Amoureux de l’aéronautique, j’ai débord considéré la piste de servir une industrie aéronautique qui sert les fonctions régaliennes (sécurité civile avec notamment les canadairs, l’armée, la gendarmerie, le Samu et ses hélicoptères), et non plus du transport public dont les perspectives de croissance sont incompatibles du changement climatique. Mais finalement, quand j’ai pris la mesure des défis énergétiques auxquels la France est confrontée, j’ai souhaité rejoindre le secteur clé sans lequel ces services services régaliens ne peuvent exister: le domaine de l’Energie bas carbone. J’ai d’abord travaillé deux ans dans une start-up développant le transport vélique, autour du contrôle-commande de cerfs-volants tractant des cargos. Cette expérience m’a permis de faire le lien entre innovation et transition, avant de souhaiter revenir à la terre ferme. C’est ainsi que j’ai rejoint le secteur de l’énergie nucléaire. Le fil conducteur de mon parcours, c’est le contrôle-commande, une compétence transverse qui permet de changer de secteur tout en mettant son expertise au service d’enjeux très différents, à condition d’accepter de s’approprier de nouveaux phénomènes physiques.
...et aujourd'hui, où en es-tu ?
Je travaille aujourd’hui dans le domaine de l’énergie nucléaire en tant qu’ingénieur de contrôle-commande de sûreté. Mon rôle consiste à maîtriser la réactivité dans la cuve d’un réacteur nucléaire et à garantir le refroidissement du cœur ainsi que l’évacuation de la puissance résiduelle. Je mets ainsi mes compétences techniques au service d’un secteur clé de la transition bas carbone.

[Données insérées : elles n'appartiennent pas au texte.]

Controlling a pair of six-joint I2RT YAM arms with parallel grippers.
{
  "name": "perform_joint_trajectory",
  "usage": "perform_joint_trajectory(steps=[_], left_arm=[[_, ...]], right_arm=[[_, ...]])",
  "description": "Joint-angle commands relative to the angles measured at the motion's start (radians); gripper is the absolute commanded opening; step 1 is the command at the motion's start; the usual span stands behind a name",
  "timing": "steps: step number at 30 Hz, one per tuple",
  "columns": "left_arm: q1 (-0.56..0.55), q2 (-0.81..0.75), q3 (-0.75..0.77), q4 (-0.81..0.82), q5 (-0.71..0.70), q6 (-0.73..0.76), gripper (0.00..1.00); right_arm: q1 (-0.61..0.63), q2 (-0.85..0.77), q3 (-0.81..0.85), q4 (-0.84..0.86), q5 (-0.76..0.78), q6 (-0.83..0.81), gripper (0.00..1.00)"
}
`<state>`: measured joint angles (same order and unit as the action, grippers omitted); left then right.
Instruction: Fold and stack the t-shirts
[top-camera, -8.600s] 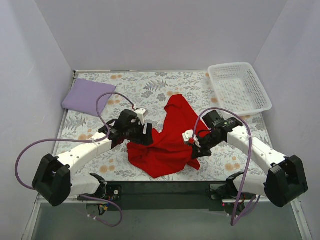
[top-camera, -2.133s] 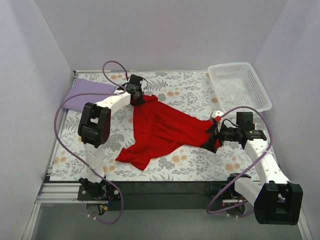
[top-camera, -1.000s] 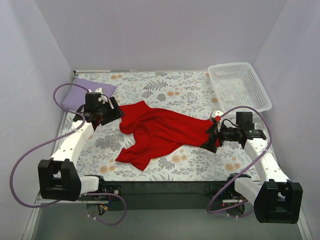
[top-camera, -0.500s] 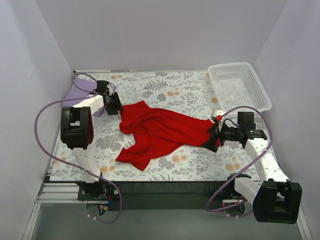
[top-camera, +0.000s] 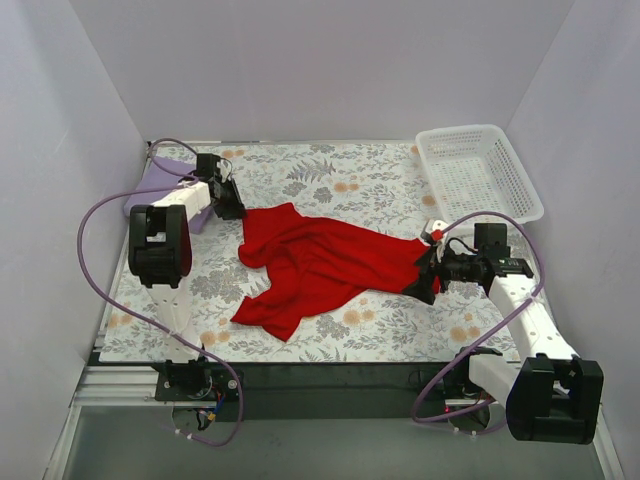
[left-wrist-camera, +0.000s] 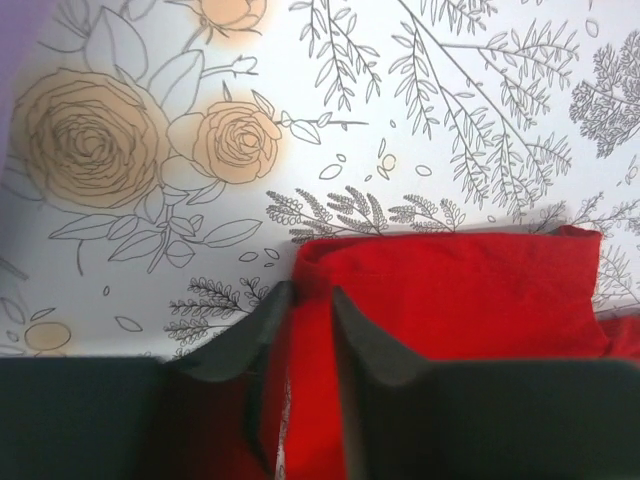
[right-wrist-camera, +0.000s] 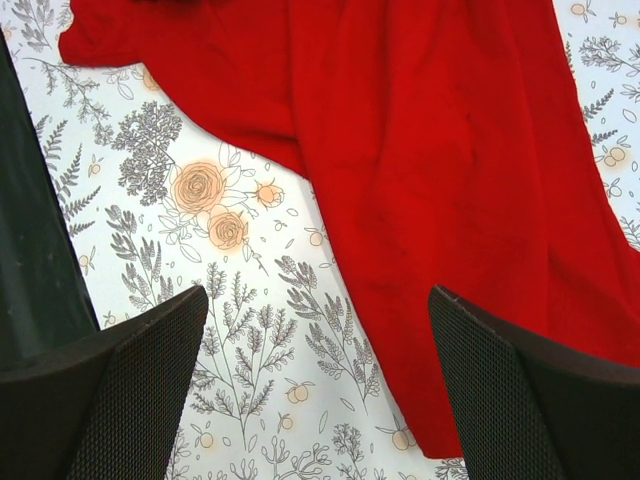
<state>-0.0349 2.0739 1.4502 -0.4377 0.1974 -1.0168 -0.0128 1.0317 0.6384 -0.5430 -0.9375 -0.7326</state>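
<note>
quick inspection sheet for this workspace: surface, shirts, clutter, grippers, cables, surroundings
surface: floral table cover, flat
job's things: red t-shirt spread out, rumpled, mid-table; lilac t-shirt at far left, partly behind the left arm
clutter: white lattice basket at far right, nothing seen inside
grippers: left gripper closed on a fold at the red t-shirt's edge; right gripper open above its other end
cables: purple cables loop off both arms, clear of the cloth
surroundings: plain pale walls

A lab test cell — plain white walls (top-camera: 300, 70); floral tablecloth (top-camera: 350, 170).
</note>
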Motion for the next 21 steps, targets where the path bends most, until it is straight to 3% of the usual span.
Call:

Obstacles rencontrés et leçons tirées
Le principal obstacle a été d’accepter que changer de secteur impliquait de renoncer à un univers professionnel que j’aimais profondément. J’ai aussi dû démontrer ma capacité à m’approprier des phénomènes physiques spécifiques à un nouveau domaine. J’en ai tiré une leçon essentielle : de nombreuses compétences, comme le contrôle-commande, sont transverses et peuvent s’appliquer à plusieurs secteurs, à condition d’y associer une motivation sincère et un réel investissement.
Quels conseils aurais-tu pour celles et ceux qui souhaiteraient se lancer dans le même parcours ?
Il est possible de changer de secteur sans repartir de zéro. Je recommande d’explorer des outils comme** Shift Your Job **pour identifier, à compétences constantes, les options de transition possibles. Une fois un secteur ciblé, il ne faut pas se décourager et surtout assumer clairement une motivation climatique. Dans un contexte où la motivation au travail tend à diminuer, des candidats qui savent pourquoi ils postulent constituent un véritable atout pour les recruteurs.